● **Aim of the task**
Check each line of the data below for the word "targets". How many lines have it? Answer with the number alone.

Start of Material for this task

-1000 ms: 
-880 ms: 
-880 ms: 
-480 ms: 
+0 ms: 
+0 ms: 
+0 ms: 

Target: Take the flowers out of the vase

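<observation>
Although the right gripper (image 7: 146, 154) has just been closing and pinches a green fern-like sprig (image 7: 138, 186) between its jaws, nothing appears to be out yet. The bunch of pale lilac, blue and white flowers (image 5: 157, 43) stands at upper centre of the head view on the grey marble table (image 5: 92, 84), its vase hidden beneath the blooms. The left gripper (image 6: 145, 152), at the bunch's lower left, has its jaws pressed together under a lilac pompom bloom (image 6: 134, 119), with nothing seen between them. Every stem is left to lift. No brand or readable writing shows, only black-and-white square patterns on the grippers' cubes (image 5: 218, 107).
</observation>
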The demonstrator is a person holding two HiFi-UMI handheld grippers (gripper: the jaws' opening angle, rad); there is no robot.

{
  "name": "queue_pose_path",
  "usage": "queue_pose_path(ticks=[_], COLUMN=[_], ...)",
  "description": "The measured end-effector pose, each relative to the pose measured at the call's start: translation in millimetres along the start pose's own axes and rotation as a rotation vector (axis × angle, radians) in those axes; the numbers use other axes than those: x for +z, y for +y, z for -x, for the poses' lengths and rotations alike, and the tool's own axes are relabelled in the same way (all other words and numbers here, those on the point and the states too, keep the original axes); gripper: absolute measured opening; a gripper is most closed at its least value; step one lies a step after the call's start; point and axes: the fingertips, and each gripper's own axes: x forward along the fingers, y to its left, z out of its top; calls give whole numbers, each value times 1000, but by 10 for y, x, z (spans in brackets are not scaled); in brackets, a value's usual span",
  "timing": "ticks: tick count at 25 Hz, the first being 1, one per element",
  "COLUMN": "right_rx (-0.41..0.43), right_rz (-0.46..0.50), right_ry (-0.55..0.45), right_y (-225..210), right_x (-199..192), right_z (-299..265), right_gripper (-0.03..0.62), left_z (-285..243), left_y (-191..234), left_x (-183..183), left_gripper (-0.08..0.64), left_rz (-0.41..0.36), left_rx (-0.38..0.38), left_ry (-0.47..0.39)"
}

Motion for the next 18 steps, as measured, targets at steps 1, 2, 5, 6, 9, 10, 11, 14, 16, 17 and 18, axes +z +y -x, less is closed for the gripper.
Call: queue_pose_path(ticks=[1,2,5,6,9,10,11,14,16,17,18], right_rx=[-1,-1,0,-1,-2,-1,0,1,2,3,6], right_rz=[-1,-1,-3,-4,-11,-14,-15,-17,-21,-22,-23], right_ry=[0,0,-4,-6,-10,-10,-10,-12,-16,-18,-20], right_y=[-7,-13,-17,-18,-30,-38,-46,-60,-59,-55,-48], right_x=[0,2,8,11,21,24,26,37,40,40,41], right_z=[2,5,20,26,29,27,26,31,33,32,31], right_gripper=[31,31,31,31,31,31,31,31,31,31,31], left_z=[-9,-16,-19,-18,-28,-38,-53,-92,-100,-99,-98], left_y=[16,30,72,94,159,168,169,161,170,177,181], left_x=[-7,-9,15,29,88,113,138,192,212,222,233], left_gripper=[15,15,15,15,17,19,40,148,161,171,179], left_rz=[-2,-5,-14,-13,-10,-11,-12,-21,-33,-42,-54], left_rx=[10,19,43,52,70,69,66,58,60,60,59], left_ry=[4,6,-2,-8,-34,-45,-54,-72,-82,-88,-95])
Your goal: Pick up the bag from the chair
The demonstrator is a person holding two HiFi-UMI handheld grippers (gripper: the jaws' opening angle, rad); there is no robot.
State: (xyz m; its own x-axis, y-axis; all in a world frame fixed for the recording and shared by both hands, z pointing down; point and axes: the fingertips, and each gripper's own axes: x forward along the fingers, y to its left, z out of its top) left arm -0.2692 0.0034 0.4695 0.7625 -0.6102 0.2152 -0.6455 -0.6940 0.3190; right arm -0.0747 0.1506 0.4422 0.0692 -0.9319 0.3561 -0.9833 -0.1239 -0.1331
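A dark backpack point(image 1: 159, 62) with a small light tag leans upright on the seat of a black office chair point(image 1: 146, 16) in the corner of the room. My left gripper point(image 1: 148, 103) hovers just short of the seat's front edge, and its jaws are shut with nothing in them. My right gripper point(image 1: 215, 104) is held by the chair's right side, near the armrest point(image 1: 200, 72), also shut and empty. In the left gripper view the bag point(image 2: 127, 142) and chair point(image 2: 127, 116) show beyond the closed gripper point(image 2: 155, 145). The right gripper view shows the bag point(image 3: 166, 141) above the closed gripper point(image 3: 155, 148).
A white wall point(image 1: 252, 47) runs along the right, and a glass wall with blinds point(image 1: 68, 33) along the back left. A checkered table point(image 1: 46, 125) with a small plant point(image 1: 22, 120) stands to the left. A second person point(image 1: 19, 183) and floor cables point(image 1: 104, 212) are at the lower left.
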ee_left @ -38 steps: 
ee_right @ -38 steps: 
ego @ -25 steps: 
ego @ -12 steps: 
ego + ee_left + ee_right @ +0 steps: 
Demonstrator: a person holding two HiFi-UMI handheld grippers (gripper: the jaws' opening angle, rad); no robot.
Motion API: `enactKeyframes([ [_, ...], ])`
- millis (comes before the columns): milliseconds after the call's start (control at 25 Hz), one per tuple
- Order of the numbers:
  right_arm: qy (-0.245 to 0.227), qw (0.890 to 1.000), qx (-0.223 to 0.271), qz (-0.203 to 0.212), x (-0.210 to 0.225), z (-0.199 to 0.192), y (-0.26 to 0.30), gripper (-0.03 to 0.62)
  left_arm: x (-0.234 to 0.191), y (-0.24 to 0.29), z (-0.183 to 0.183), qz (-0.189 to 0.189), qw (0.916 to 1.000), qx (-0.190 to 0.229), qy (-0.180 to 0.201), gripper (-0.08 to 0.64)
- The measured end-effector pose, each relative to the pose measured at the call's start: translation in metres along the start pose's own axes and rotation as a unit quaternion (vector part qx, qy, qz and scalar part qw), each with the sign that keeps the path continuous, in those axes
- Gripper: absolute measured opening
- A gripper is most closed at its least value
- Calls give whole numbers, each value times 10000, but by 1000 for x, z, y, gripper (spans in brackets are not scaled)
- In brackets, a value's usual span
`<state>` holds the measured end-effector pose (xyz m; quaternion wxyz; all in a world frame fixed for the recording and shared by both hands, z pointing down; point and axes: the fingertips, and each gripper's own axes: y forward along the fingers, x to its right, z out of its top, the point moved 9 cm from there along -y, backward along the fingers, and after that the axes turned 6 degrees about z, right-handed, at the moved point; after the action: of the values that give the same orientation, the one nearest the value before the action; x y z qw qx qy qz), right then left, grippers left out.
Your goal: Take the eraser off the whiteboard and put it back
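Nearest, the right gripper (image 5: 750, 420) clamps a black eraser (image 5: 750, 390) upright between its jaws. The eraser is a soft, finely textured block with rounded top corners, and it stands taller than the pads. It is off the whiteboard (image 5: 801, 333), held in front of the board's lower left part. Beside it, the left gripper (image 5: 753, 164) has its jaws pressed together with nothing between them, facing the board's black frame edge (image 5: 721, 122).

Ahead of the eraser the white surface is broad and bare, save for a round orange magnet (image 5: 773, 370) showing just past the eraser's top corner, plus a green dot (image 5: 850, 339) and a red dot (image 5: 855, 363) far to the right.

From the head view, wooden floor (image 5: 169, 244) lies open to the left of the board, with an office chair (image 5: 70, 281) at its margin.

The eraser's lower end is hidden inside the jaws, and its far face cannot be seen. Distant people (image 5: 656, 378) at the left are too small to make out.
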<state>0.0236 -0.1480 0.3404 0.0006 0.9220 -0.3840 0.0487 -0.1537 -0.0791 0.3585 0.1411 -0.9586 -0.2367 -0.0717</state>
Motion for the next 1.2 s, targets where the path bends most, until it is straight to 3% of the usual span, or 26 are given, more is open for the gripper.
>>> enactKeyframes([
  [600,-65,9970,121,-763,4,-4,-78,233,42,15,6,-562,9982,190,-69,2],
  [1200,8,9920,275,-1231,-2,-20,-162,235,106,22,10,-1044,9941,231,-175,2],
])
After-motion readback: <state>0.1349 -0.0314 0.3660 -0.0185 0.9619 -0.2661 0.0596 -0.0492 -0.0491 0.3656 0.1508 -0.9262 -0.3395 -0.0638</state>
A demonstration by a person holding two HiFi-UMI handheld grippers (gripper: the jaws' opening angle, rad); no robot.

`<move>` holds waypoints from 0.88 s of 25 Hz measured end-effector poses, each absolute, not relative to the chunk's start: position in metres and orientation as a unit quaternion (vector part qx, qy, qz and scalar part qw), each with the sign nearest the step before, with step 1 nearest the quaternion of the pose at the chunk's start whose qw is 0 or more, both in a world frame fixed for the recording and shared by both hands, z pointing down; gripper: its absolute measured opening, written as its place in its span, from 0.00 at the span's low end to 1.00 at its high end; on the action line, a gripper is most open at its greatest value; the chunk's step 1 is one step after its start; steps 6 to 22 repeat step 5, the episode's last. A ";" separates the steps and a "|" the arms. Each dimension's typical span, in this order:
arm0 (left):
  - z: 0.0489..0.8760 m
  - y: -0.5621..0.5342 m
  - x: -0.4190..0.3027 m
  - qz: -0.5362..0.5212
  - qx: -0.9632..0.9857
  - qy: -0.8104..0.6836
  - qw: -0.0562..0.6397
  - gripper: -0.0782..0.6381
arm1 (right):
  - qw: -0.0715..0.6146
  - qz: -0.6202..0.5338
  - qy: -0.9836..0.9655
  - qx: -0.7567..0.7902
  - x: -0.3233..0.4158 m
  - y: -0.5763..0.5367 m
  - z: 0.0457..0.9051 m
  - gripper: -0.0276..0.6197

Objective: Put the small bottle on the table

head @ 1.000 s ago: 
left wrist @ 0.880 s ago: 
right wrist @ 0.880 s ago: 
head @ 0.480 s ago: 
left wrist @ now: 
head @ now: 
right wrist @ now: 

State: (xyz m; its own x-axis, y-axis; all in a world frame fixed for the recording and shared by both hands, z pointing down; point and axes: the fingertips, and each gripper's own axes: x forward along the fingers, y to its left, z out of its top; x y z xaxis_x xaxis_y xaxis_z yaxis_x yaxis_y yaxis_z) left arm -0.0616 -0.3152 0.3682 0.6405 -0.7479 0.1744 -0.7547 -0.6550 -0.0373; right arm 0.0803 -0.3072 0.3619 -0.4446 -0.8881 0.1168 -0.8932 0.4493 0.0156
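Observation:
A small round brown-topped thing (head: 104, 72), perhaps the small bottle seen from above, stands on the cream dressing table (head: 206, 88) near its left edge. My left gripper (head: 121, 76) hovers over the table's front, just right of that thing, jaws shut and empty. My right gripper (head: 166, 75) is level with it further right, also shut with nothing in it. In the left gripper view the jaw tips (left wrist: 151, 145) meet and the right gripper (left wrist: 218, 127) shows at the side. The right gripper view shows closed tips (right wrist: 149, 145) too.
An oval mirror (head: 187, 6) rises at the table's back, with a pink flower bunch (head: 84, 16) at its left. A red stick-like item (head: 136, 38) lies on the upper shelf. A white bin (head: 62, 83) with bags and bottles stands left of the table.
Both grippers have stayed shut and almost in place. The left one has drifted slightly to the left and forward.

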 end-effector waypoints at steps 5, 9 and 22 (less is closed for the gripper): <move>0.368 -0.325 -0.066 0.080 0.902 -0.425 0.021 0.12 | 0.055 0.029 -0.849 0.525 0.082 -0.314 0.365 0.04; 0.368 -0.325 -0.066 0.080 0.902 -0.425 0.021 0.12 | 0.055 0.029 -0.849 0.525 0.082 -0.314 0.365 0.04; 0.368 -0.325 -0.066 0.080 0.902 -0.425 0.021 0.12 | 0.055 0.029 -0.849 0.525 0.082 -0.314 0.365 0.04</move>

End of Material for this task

● **Answer to this exercise**
2